Affetmenin güzelliği…
Elmalılı Hamdi Yazır dayakla ilgili hükmün yer aldığı Nisa Sûresi’nin 34. âyetinin yorumunu yaparken mü’min erkeklere şöyle sesleniyor:
“Şunu muhakkak bilmeli ki, Allah pek yüksek ve pek büyüktür. Allah’tan korkunuz ve kadınlara karşı size vermiş olduğu kuvveti kötüye kullanmayınız. Allah’ın size karşı kudreti, sizin kadınlara karşı kuvvetinizden çok yüksektir.
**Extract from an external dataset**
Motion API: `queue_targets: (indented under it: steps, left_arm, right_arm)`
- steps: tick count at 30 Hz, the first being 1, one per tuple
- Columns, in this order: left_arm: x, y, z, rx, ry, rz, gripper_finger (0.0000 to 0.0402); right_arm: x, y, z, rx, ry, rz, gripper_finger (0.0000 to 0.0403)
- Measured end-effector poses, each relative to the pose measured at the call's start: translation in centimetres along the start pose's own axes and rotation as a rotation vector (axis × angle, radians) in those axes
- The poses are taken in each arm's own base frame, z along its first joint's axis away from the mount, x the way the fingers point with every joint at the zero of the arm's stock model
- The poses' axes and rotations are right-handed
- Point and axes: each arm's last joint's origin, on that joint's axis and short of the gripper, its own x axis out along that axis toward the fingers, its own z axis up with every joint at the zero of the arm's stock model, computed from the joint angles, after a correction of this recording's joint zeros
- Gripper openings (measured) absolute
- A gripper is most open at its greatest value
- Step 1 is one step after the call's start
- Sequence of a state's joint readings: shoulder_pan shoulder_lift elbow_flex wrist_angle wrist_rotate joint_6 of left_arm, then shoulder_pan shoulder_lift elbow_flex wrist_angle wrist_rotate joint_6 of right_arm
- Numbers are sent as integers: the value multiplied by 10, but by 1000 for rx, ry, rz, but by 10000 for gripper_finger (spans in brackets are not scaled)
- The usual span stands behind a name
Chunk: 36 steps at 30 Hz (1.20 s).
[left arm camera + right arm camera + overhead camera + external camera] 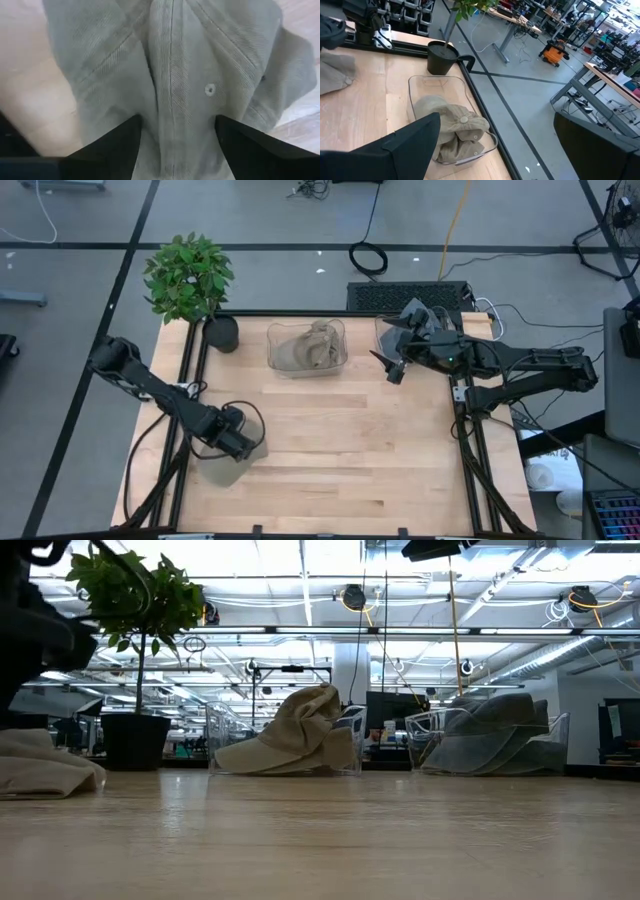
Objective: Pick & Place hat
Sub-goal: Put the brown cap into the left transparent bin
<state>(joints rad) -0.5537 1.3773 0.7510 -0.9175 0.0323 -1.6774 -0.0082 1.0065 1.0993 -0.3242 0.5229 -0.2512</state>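
Observation:
A pale grey-beige hat [222, 468] lies crown up near the table's near left corner, and it also shows at the left of the low view [40, 772]. My left gripper [243, 448] is down on it, shut on a ridge of the crown [172, 100]. My right gripper [393, 367] hangs open over the far right of the table and touches nothing. It is beside a clear bin of grey hats [392, 330]. Its wrist view looks past the fingers [497, 150] at a clear bin of beige hats [450, 130]. My left gripper pinches a raised fold of the hat's crown [170, 130] between its two fingers [115, 147], next to a small eyelet [210, 90]. The fingers come from above, pointing down, one on each side of the ridge. The hat's underside rests on the table.
The bin of beige hats [308, 348] stands at the far middle of the table. A potted plant [190, 275] in a black pot [222, 332] occupies the far left corner. Bare wood [350, 450] lies between the hat and the bins. A black frame [470, 470] edges the table.

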Motion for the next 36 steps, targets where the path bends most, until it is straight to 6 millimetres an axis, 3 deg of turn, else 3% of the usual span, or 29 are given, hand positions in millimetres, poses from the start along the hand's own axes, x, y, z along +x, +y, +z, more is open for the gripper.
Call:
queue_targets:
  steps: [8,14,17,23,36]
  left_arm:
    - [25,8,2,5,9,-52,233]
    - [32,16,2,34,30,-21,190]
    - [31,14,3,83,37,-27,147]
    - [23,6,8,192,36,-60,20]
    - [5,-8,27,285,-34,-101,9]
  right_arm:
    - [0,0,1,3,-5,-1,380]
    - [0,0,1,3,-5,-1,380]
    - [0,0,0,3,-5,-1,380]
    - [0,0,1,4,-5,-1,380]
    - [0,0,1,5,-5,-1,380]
Ve sizin Allah’a karşı günahlarınız, kadınların size karşı günahlarından daha çok ve daha isyankâr olduğu halde, Allah sizin tövbelerinizi kabul ve günahlarınızı affederken size karşı itaat eden zevcelerinizin vâkî olan kusurlarını nasıl affetmezsiniz ve nasıl olur da onlara taarruz için vesile ararsınız?”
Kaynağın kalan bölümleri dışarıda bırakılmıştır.